The other day I was looking through old photo albums from when my parents were in their 20s up until I was born. It was the 80s/90s and there were pictures of old, vintage cars. Everyone was wearing denim jackets and they were smiling. They went fishing, visited the beach, went to festivals and gigs. My Dad was in several bands. They looked free and although they weren’t rich they were happy and content.
I also was recently introduced to 'My Mad Fat Diary' - a British drama series revolving around a 16 stone, 16 year old girl in the mid 90s. Some of her friends drove cars which, to a modern-day teenager like myself they looked ridiculously outdated; but they must have been cheap as chips to run. Rae (the protagonist in MMFD) seemingly had such a free life. Even though she didn’t drive she would always go out with her friends to the pub and to parties. They all lived within walking distance of each other. Rae didn’t spend her time in her room glued to her phone or her laptop, or sat at a desk with her head in a book stressing over her coursework or exam revision. She was out having fun and being a teenager.
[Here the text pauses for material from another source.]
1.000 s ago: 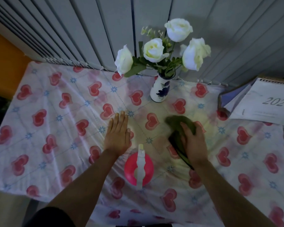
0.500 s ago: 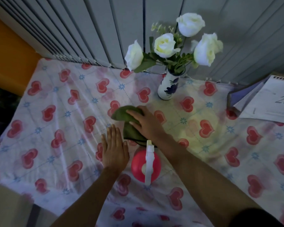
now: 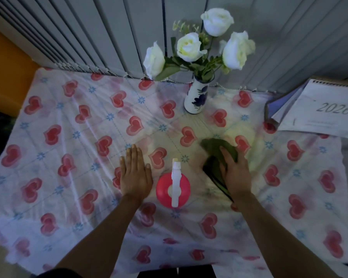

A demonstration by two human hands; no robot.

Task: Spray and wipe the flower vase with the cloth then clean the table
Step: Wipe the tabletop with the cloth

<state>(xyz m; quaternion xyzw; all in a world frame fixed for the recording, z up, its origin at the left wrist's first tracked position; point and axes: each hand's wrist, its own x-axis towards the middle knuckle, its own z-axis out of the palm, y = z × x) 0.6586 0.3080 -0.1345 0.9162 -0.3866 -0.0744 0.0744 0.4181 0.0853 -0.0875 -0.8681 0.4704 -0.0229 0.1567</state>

And that’s the thing, I feel like I’ve really missed out. I’m the same age as Rae yet I spend all my time cooped up indoors on my phone, laptop and xbox or with my head in my schoolwork and not outside with friends having fun. I have no siblings and my friends live no where near me and they very rarely come round. Where I live we’d have nowhere to go, anyway. Of course, smoking and drinking wasn’t good for Rae’s health but really, neither is laying in bed all day with the blinds drawn browsing Tumblr. I’ve been doing this for years and I feel like I’ve wasted away what could have been the best few years of my life by doing absolutely nothing. It’s like I’m waiting around for something, maybe the day that I leave school or the day I pass my driving test or the day I get a job where I’m finally tasting independence. But by then I will be in my final teenage years and on the cusp of adulthood, forced into employment and paying taxes.
I just wish I were a teenager in the 90s. But if I were to take away the things in my life which I rely so heavily on (my phone, laptop, the Internet) I’d have little ways of communicating with my friends. It’s sad, really.